In my experience, nothing compares to a microphone for sound quality, flexibility, etc.

But using a mic presumes a controlled soundscape, like a studio, or a limited volume live scenario.

I use an external mic on a boom, but some of the onboard systems that allow you to blend in a mic that's stuck inside the guitar body sound pretty amazing.


----------



## 10409 (Dec 11, 2011)

-ST- said:


> Hi mike_oxbig,
> 
> Have you contacted B-Band?
> 
> ...


interesting! i will shoot them an email, whats the worst that can happen right?

I use a mic when i'm at home but on the once in a blue moon that i play with a few buddies it'd be nice to be heard at least somewhere within the mix


----------



## -ST- (Feb 2, 2008)

Hi mike_oxbig,



mike_oxbig said:


> *interesting! i will shoot them an email, whats the worst that can happen right?*


I'd be interested to know how that turns out.



> I use a mic when i'm at home but on the once in a blue moon that i play with a few buddies it'd be nice to be heard at least somewhere within the mix


I've come to the conclusion that when you amplify an acoustic guitar - it becomes a different instrument. The _just the same as unamplified only louder_ thing doesn't track for me. When you make something louder the human perception of it changes. At low volume it may sound mid-range heavy and at higher volumes it may sound more even from bass to treble. If it sounds even at low volume then it may sound bottom and top heavy at louder volume. 
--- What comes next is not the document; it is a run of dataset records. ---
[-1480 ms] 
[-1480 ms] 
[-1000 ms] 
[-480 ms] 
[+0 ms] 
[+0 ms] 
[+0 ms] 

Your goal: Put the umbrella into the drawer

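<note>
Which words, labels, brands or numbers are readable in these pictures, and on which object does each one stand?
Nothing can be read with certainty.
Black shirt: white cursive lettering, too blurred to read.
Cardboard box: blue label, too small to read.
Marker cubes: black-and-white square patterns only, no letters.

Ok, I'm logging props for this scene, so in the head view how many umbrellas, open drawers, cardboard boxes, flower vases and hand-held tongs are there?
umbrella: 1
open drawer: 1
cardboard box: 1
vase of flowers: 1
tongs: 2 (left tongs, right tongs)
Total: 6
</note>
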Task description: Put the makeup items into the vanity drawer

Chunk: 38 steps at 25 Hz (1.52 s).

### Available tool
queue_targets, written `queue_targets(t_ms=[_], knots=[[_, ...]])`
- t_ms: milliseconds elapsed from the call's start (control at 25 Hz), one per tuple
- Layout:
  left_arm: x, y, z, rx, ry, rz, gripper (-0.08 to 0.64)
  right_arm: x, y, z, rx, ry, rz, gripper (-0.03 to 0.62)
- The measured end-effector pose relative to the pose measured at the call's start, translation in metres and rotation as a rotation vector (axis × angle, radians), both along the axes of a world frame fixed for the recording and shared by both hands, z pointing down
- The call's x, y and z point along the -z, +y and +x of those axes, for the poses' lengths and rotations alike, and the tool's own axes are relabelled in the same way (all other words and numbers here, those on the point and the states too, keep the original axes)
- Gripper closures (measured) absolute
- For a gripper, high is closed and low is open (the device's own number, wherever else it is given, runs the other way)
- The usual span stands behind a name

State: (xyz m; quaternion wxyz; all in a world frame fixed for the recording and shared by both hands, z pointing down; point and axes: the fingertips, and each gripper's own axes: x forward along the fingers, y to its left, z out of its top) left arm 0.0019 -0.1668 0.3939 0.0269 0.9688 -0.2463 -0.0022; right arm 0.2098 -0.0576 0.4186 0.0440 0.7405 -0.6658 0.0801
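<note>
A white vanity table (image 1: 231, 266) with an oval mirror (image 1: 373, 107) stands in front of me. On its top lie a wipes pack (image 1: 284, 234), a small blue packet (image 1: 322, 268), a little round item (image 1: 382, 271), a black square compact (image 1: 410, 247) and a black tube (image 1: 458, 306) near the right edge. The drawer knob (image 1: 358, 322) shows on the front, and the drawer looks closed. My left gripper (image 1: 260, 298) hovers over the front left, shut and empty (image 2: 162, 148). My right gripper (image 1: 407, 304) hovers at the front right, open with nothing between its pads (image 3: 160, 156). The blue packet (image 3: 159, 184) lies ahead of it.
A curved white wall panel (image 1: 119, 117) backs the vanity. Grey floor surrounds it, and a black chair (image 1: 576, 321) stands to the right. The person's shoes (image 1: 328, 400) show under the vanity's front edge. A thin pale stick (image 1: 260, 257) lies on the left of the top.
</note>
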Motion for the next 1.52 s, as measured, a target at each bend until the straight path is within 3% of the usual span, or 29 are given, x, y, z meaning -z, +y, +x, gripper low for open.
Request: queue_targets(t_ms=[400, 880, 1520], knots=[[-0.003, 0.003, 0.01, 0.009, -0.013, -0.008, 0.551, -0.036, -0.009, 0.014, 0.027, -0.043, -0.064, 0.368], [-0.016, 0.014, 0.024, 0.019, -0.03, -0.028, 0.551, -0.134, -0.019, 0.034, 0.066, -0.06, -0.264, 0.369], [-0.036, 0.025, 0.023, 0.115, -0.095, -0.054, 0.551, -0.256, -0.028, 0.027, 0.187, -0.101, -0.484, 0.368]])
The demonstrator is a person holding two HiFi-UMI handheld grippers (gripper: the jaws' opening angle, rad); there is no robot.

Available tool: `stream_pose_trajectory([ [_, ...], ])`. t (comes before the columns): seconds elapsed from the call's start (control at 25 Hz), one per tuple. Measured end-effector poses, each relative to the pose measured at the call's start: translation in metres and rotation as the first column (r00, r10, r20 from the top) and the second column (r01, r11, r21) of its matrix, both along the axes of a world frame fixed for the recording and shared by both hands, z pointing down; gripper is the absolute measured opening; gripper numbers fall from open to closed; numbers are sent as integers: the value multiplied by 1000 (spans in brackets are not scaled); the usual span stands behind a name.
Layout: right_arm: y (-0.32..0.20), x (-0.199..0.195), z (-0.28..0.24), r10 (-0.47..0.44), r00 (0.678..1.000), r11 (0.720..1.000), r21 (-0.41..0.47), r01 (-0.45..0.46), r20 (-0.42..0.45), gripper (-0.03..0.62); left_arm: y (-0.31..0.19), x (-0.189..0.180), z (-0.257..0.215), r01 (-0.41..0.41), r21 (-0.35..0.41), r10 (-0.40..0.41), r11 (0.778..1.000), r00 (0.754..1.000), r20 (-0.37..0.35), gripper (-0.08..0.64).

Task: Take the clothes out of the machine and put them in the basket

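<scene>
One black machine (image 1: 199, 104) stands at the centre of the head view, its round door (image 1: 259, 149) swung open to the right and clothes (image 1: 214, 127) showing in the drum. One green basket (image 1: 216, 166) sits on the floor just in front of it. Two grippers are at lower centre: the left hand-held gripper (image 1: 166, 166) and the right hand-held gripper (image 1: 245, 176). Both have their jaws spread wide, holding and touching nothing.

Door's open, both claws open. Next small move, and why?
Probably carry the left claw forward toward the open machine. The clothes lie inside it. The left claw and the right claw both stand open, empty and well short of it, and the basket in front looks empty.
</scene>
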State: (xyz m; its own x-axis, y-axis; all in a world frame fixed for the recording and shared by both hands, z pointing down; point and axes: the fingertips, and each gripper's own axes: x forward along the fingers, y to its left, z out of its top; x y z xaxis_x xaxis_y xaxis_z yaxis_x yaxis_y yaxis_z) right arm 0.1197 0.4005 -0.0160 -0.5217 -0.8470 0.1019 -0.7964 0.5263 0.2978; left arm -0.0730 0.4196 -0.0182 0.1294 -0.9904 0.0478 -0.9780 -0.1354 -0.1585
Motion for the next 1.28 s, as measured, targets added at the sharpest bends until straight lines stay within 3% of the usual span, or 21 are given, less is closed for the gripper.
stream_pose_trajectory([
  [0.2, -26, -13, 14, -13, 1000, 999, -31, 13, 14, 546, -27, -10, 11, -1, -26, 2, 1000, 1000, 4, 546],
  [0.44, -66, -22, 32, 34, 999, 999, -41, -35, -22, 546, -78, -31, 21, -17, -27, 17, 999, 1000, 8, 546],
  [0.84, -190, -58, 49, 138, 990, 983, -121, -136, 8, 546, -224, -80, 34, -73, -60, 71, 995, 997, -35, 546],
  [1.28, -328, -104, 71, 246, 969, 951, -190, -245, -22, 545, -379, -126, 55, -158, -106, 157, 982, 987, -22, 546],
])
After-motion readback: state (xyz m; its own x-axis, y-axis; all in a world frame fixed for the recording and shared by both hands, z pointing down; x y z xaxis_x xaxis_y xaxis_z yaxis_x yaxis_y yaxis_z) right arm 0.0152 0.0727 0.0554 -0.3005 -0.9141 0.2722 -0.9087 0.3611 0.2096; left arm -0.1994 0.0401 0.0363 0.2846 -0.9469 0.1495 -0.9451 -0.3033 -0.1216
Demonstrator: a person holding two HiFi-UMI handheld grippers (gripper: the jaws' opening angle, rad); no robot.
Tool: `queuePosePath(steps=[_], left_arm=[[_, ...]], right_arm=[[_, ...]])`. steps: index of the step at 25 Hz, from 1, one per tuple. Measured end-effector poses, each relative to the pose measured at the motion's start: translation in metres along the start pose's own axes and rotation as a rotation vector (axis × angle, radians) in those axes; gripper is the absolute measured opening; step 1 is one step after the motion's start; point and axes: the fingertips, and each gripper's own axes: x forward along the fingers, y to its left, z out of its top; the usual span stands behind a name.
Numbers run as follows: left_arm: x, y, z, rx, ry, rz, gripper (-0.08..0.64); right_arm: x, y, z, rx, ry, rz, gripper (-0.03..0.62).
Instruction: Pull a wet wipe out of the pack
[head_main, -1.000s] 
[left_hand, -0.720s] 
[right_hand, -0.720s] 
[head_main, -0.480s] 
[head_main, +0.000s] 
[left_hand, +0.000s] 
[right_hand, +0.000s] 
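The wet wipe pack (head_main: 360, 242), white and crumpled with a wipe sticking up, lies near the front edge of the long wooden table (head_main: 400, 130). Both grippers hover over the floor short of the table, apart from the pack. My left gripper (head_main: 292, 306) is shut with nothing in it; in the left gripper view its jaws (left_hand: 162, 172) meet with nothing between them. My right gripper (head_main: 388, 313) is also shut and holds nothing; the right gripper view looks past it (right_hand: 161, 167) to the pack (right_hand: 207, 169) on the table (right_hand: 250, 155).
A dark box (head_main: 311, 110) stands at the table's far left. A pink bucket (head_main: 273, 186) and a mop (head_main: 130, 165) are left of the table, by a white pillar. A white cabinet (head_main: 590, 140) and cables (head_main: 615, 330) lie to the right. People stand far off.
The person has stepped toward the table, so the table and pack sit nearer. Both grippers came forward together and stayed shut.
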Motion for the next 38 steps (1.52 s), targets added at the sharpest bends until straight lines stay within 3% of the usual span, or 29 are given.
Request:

So I just treat it like different instrument and go for a sound that works in the mix. And _that's_ going to be different than I'd prefer for solo shows.


----------



## 10409 (Dec 11, 2011)

I'll add my 2 cents to that in your thread, but i have an update from b-band

one of their customer service reps emailed me apologizing and offered to send me a brand new pickup free of charge

there must be some kind of recall on these things because he didn't care to see a receipt, serial number, or even proof that i owned one to begin with. I'm happy with that because i don't have the original receipt, but if it's that easy to get a free pickup i'd assume that amateur scam artists are raking in the dough off of these guys.


----------